Page 1 of 2 12 LastLast
Results 1 to 10 of 14

Thread: Message loss after a netweork disconnect

  1. #1
    Join Date
    Mar 2012
    Posts
    11

    Default Message loss after a netweork disconnect

    Hi,

    If I disconnect my consumer server from the RabbitMQ server (simply unplug the network cable) and then reconnect again, the first message sent after this event is lost but all subsequent messages are received perfect by the consumer. The queue consumers are configured with Auto-Ack property. After sending the first message to the queue, the queue immediately looks empty but it is never received by the consumer.

    Am I missing a configuration setting or is it a bug?
    I am using RabbitMQ 2.8.4 and spring-amqp 1.1.2

    Thanks for your help.

  2. #2
    Join Date
    Mar 2010
    Location
    Gtr Philadelphia, PA
    Posts
    2,016

    Default

    Pulling cables is never a good idea, unless you have heartbeats enabled - so both ends get to know the connection was broken.

    That said, I wouldn't expect a complete loss of a message but it's certainly possible to be left with an un-acked message in a queue after a such a failure.
    Gary P. Russell
    Spring Integration Team
    SpringSource, a division of VMware

  3. #3
    Join Date
    Mar 2012
    Posts
    11

    Default

    Hi Gary,
    No message is left in queue after this. This problem is consistently reproducible.

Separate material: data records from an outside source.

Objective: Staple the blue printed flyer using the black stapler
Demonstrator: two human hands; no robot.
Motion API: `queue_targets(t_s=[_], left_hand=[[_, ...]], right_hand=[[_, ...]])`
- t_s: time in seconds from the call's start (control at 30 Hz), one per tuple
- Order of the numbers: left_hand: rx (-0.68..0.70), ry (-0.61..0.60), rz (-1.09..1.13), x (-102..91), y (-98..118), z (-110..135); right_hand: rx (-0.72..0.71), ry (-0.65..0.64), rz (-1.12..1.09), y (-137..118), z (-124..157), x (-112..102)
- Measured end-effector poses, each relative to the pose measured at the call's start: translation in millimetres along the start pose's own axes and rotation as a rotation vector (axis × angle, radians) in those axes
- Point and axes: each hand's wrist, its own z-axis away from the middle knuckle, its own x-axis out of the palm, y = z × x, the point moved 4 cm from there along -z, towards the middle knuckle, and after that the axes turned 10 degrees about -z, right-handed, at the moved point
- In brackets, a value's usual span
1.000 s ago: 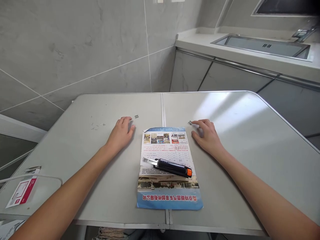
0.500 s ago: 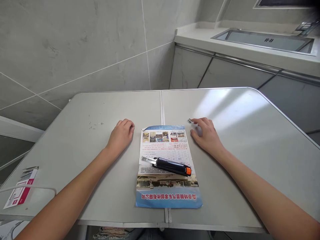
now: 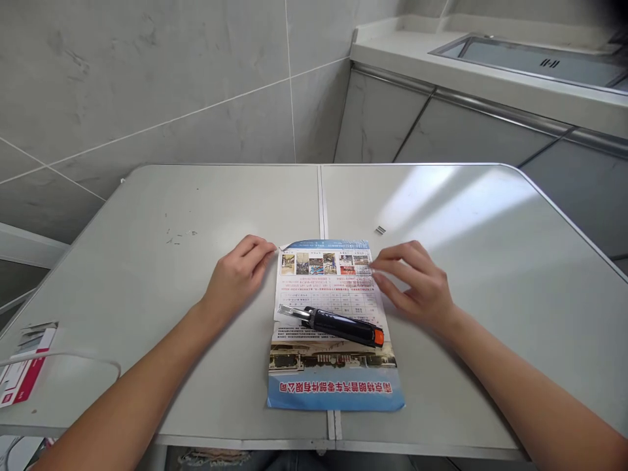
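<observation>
A printed leaflet [image 3: 338,386] with a blue border lies on the table, its top left corner slightly curled. Across its middle rests a black utility knife [image 3: 346,326] with an orange end, its blade end pointing left. My left hand [image 3: 240,271] is beside the leaflet's upper left corner, fingers loosely bent and fingertips at the edge, holding nothing visible. At the right edge is my right hand [image 3: 415,281], thumb and fingers apart, fingertips at the paper. A small stack of metal pieces [image 3: 380,230], apparently staples, lies beyond it.
The grey table [image 3: 235,392] has a seam down its middle. Several tiny slivers [image 3: 177,237] are scattered at the left. A red-and-white card packet [image 3: 29,366] and a pale cable [image 3: 83,356] lie at the left edge. Beyond stands a counter [image 3: 387,49] with a sink [image 3: 534,62].
My right hand has left the small metal pieces and come back to the leaflet's right edge. My left hand has moved right to the corner, its fingers less curled. The view has shifted slightly.
</observation>
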Motion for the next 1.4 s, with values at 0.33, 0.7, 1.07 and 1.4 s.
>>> queue_targets(t_s=[0.33, 0.7, 1.07, 1.4], left_hand=[[0.125, 0.007, 0.097, -6.4, 18, 5], [0.287, 0.071, 0.15, -14.0, 30, 10], [0.472, -0.004, 0.147, -11.4, 39, 12], [0.359, 0.014, 0.283, -7.1, 44, 8]], right_hand=[[-0.109, -0.32, -0.262, -56, 5, 34], [-0.063, -0.277, -0.211, -64, 15, 41], [-0.025, -0.059, -0.097, -47, 15, 25], [-0.062, -0.094, -0.113, -51, 18, 29]])
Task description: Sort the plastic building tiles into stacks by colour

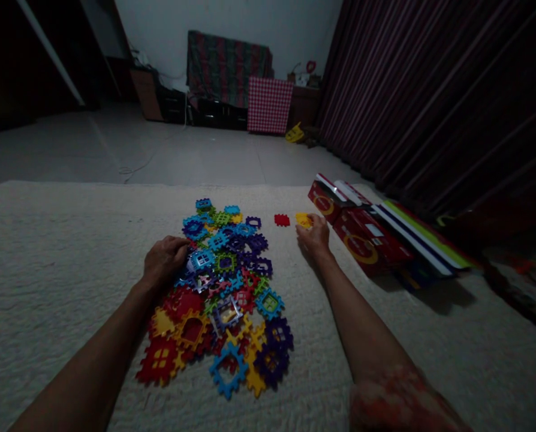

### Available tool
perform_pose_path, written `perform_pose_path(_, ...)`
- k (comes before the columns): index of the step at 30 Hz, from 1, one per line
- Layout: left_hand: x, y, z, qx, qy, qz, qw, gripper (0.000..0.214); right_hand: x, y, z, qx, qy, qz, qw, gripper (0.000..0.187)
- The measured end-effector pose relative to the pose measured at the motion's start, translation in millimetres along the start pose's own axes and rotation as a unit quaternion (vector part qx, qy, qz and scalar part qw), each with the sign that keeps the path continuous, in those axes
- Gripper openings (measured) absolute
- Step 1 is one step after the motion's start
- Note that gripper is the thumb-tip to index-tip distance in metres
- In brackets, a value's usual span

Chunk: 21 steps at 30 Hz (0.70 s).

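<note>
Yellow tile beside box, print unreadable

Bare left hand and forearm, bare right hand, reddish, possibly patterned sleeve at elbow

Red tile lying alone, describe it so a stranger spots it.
On the pale rug lies a pile of coloured tiles. Past its far right edge, a red tile lies between pile and the yellow tile at the right hand. Unlike its neighbours, it touches nothing.

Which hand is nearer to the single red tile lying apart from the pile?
Right. The right hand touches the yellow tile beside the red tile; the left hand rests on the pile, farther away.
</note>
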<state>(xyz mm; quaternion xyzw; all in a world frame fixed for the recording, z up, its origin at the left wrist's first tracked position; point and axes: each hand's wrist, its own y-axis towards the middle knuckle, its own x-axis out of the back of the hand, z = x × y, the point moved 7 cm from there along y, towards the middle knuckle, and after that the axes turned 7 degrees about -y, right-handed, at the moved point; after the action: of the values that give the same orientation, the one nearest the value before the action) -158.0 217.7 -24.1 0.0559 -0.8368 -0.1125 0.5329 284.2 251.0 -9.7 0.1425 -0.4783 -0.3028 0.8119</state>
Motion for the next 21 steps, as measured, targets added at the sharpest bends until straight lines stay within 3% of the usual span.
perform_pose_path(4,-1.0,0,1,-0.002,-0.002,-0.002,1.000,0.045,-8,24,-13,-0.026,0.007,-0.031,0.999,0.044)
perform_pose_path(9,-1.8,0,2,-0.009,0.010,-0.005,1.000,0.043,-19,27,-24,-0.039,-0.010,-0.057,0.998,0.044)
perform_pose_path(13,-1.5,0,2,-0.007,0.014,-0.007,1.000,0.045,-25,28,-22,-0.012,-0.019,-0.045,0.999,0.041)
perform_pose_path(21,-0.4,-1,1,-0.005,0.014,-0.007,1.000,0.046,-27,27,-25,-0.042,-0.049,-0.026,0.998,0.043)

    Are you recommending to set heartbeats?
    You said "Pulling cables is never a good idea". What is the best way to test network interruption?

    Thanks,

  4. #4
    Join Date
    Mar 2010
    Location
    Gtr Philadelphia, PA
    Posts
    2,016

    Default

    All I am saying is, the way TCP works is, if you pull an ethernet cable, depending on the network topology, one or the other end might not know that the socket was disconnected.

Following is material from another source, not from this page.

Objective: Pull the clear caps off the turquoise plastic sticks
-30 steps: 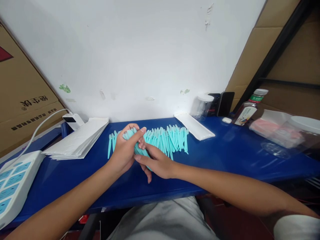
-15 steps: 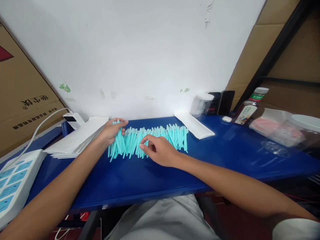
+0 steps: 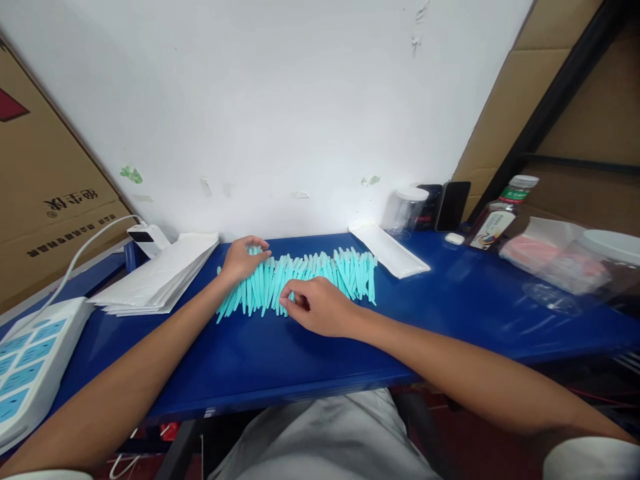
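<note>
Head view: my left hand covers far tips of turquoise sticks, my right hand their table's-near-edge ends; both half-curled, grips unclear.

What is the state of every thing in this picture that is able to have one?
Sticks, lying side by side, some crossing
Left hand, bent over sticks
Right hand, curled
White stack, lying flat
Jar, upright, lid on
Bottle, upright, cap on
Phone, upright, screen dark

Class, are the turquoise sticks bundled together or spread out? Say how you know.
Spread out: the turquoise sticks lie in a long row across the blue table, some overlapping.
</note>
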Action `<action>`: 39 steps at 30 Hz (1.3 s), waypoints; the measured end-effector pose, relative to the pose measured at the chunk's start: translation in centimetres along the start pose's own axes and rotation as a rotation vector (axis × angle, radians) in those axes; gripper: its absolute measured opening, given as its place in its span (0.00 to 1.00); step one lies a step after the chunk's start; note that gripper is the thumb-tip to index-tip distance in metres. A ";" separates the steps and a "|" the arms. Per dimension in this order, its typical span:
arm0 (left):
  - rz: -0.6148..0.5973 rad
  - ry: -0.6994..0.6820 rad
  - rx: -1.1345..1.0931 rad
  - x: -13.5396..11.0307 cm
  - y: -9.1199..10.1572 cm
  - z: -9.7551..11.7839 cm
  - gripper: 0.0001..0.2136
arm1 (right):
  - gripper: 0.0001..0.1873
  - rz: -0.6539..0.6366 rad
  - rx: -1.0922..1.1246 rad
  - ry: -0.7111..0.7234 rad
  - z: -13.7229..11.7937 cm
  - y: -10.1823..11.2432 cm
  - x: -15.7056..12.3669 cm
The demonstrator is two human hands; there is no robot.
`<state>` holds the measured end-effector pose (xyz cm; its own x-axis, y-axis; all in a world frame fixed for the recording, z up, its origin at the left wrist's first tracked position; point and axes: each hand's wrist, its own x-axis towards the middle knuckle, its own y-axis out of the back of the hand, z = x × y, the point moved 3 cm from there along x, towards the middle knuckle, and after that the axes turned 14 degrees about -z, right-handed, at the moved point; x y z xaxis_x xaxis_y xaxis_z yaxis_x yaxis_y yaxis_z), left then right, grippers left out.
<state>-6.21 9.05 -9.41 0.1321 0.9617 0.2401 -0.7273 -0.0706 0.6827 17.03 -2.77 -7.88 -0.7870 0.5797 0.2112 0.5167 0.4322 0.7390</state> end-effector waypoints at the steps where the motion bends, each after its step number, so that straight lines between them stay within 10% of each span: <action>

    The underlying rabbit connection factory supports heartbeats which can be used to detect this condition.

    It appears that the new RabbitMQ 3.0.0 release enables heartbeats by default...

    https://www.rabbitmq.com/release-notes/README-3.0.0.txt

    As I said, I would not expect messages to be lost; but unack'd messages could exist; they wouldn't be in the queue, but the broker won't resubmit it until it finds out the connection was lost.

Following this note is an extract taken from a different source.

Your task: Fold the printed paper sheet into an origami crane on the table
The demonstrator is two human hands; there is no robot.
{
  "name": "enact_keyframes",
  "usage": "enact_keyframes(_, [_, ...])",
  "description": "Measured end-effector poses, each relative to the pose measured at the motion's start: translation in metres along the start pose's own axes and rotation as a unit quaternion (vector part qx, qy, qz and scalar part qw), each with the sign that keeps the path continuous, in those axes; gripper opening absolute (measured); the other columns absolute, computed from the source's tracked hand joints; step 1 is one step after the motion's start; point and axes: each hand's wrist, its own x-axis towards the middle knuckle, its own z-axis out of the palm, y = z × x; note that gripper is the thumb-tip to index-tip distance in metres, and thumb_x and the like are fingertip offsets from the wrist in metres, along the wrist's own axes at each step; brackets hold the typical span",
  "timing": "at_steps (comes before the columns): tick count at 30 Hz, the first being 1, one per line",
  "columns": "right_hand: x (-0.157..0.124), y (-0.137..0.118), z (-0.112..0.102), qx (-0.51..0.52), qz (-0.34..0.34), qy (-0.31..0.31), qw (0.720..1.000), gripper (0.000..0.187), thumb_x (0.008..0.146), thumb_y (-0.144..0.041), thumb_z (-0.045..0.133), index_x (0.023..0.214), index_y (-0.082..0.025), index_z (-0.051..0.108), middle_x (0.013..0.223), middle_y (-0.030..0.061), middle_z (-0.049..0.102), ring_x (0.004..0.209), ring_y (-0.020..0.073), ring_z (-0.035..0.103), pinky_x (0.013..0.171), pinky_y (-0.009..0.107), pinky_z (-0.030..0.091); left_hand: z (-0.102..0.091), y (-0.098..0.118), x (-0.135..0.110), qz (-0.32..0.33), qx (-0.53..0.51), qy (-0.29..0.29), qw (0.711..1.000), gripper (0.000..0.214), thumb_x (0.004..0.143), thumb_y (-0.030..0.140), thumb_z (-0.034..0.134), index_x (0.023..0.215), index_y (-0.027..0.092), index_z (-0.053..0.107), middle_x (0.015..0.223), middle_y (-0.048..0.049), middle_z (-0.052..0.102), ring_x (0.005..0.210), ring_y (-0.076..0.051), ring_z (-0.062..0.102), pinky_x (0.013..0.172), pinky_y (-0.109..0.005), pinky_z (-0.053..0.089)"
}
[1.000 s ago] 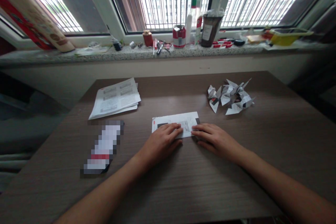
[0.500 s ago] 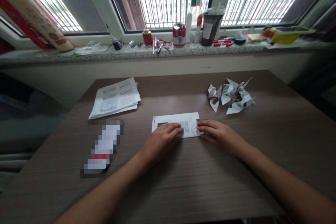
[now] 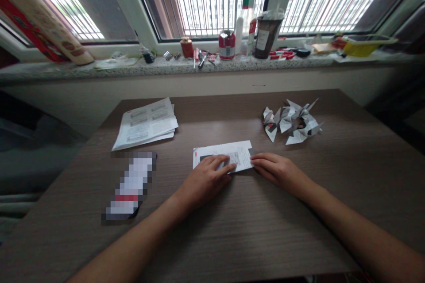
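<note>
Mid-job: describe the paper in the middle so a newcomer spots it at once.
Find the brown table below the windowsill. Between the paper stack on the left and the folded paper pieces on the right, but nearer the camera, lies a flat printed paper. Unlike them, it lies under the left grip, with the right grip at its right edge.

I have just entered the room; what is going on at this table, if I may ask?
A person sits or stands at the table with both hands at a printed paper. The left hand lies across it, and the right hand is at its right edge. Beyond, a stack of pages lies to the left and folded paper pieces to the right.
</note>
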Motion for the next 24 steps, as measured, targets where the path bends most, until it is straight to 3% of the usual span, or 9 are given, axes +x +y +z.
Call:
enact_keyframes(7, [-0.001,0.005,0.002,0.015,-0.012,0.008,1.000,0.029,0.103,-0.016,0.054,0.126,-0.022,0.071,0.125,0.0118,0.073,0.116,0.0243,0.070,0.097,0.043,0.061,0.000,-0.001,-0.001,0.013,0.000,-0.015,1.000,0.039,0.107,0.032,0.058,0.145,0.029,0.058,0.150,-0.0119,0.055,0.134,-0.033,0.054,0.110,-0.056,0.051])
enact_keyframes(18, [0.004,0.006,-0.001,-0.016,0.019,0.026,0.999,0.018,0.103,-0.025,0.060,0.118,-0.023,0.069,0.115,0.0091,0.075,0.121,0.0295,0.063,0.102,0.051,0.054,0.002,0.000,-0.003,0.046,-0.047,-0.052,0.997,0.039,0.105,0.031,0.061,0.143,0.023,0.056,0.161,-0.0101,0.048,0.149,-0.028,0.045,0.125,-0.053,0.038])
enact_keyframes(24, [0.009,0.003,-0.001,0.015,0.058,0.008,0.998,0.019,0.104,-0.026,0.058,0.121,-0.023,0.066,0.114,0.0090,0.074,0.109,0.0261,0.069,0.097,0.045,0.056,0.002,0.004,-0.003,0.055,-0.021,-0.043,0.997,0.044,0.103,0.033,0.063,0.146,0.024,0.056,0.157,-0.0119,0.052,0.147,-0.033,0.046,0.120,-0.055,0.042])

    If you can reproduce it with a simple example, and/or provide a log, I will take a look.
    Gary P. Russell
    Spring Integration Team
    SpringSource, a division of VMware

  5. #5
    Join Date
    Mar 2012
    Posts
    11

    Default

    The following simple example can reproduce the problem.

    Code:
    <rabbit:connection-factory id="connectionFactory" host="myhost" port="5672" channel-cache-size="10" />
    <rabbit:admin connection-factory="connectionFactory" />
    <rabbit:queue id="jobExecQ" name="Q_JobExec" queue-arguments="haQ" />
    <rabbit:queue-arguments id="haQ">
       	<entry key="x-ha-policy" value="all" />
    </rabbit:queue-arguments>
       	
    <rabbit:listener-container connection-factory="connectionFactory" concurrency="5" acknowledge="none" >  
         <rabbit:listener ref="jobExecutor" queues="jobExecQ" />
    </rabbit:listener-container>
    <bean id="jobExecutor" class="test.amqp.JobExecutor" />
    And here is the MessageListener code:

    Code:
    public class JobExecutor implements MessageListener {
    
      private static Log log = LogFactory.getLog(JobExecutor.class);
    
      public void onMessage(Message rmqMessage)  {
        String messageText = new String(rmqMessage.getBody());
        log.info("Received message: " + messageText );
      }
    
      public static void main(String[] args) throws Exception {
        ApplicationContext context = new ClassPathXmlApplicationContext("rabbitConfiguration.xml");
      }
    }
    To reproduce:
    1. start the app by the main method in the above class
    2. send a message to Q_JobExec queue using the default exchange (I used rabbitmq management console for this)
    3. check the log to see the received message
    4. unplug the network cable for a few seconds
    5. send second message as you did in step 2
    6. send third/forth/... messages

    The message in step 5 is lost.

    Thanks for your help.
    Last edited by rasadoll; Nov 22nd, 2012 at 09:48 PM.

  6. #6
    Join Date
    Mar 2010
    Location
    Gtr Philadelphia, PA
    Posts
    2,016

    Default

    Please use [ code ] ... [ /code ] tags (no spaces inside brackets) around code and config.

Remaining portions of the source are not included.